Candidat du gouvernement sortant, le sexagénaire José Serra n’est pas un adversaire si menaçant pour Lula. Il obtient 21% dans le dernier sondage Ibope. Co-fondateur, avec le président Cardoso, du parti social-démocrate brésilien (PSDB), ce docteur en économie, diplômé d’une université américaine a bien du mal à déchirer l’étiquette qui lui colle à la peau de «personnage arrogant et antipathique». Originaire de Sao Paulo, José Serra a été député et sénateur, avant d’être ministre du Plan puis de la Santé de Fernando Henrique Cardoso. Il s’est fait beaucoup remarquer à la Santé, où il a mené une vraie guerre aux grands laboratoires pharmaceutiques, exigeant la baisse des prix des composants du cocktail anti-Sida, et en popularisant les médicaments génériques.

Une jeunesse à gauche

Mais José Serra avait un handicap majeur, celui de se présenter comme le candidat du «changement dans la continuité». Et sa tentative de critiquer le passif du gouvernement, avant de coller à l’image encore très positive du président Cardoso, a brouillé son message. La confiance qu’il inspire aux marchés financiers ne suffit pas. Pour réussir à s’imposer, il a bataillé ferme, fidèle à sa réputation de gros travailleur, mais en abusant des attaques qui ont fini par miner l’impact de ses larges sourires sur les affiches de campagne. Il est aujourd’hui en tête de l’indice de «rejet» des sondages.
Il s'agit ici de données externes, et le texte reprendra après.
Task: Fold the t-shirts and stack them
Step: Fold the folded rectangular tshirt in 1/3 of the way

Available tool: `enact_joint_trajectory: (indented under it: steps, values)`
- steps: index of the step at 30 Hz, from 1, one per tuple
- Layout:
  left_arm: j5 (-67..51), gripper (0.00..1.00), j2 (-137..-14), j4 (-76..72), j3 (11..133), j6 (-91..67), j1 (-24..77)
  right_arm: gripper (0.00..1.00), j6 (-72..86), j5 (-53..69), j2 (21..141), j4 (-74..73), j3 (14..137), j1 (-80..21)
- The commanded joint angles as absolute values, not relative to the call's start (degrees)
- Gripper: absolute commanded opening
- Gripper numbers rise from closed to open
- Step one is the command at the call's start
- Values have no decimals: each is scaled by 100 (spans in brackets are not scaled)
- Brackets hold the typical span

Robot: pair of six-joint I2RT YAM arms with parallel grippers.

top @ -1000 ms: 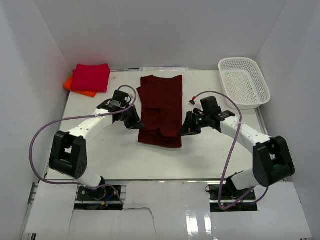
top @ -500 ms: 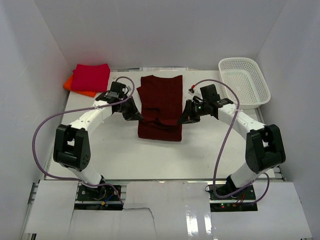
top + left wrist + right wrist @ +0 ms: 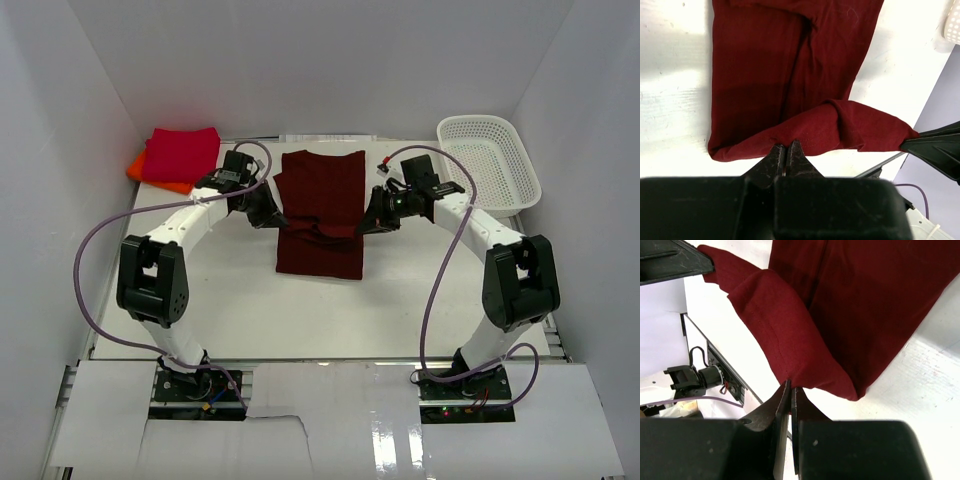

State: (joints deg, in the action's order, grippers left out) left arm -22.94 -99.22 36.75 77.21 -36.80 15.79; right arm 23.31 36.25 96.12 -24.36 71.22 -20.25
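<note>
The dark maroon t-shirt (image 3: 322, 190) lies lengthwise mid-table, its near hem lifted and doubled back over itself. My left gripper (image 3: 277, 221) is shut on the hem's left corner, and my right gripper (image 3: 364, 226) is shut on the right corner. In the left wrist view the closed left gripper (image 3: 785, 146) pinches the stitched edge of the maroon cloth (image 3: 780, 65). In the right wrist view the right gripper (image 3: 790, 385) clamps a raised fold of it (image 3: 870, 300). A folded crimson t-shirt (image 3: 182, 153) rests on an orange one (image 3: 138, 168) at the back left.
A white mesh basket (image 3: 488, 165) stands at the back right. White walls close in the table (image 3: 300, 305) on three sides. Purple cables loop out from both arms. A small dark connector (image 3: 384, 170) lies near the shirt's right side.
Both grippers have moved away from the arm bases toward the back, carrying the maroon shirt's near hem over the cloth. The shirt's visible length has shortened.
</note>
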Motion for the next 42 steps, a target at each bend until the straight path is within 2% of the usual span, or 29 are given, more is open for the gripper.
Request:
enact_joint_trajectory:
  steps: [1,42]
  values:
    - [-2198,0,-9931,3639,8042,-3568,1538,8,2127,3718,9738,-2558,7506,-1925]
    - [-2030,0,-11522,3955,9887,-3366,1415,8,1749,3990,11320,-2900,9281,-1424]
Né dans l’Etat du Pernanbouc, Lula a suivi, avec sa famille, le trajet que des milliers de Brésiliens empruntent pour abandonner le Nord-Est désertique, et tenter leur chance à Sao Paulo. Lula a connu la faim et pour aider sa mère et ses 7 frères et soeurs, il vendait des oranges et du tapioca dans les rues. Il n’a été alphabétisé qu’à 7 ans, et n’a jamais fait d’études. Embauché comme ouvrier dans les usines de Sao Paulo, il s’est spécialisé comme tourneur, perdant son annulaire gauche sur une machine. Grâce à son charisme, il a été un leader syndical respecté, puis le fondateur et président du Parti des travailleurs.

José Serra venait d’un milieu plus favorisé, mais lui aussi militait à gauche. Il a été président de l’Union nationale des étudiants, et a du s’exiler pendant 15 ans après le coup d’Etat, au Chili et aux Etats-Unis. Depuis son retour au pays, il a participé activement à la démocratisation du Brésil. Toute sa carrière politique avait pour objectif le palais du Planalto de Brasilia. Mais son élection semble compromise face à Lula.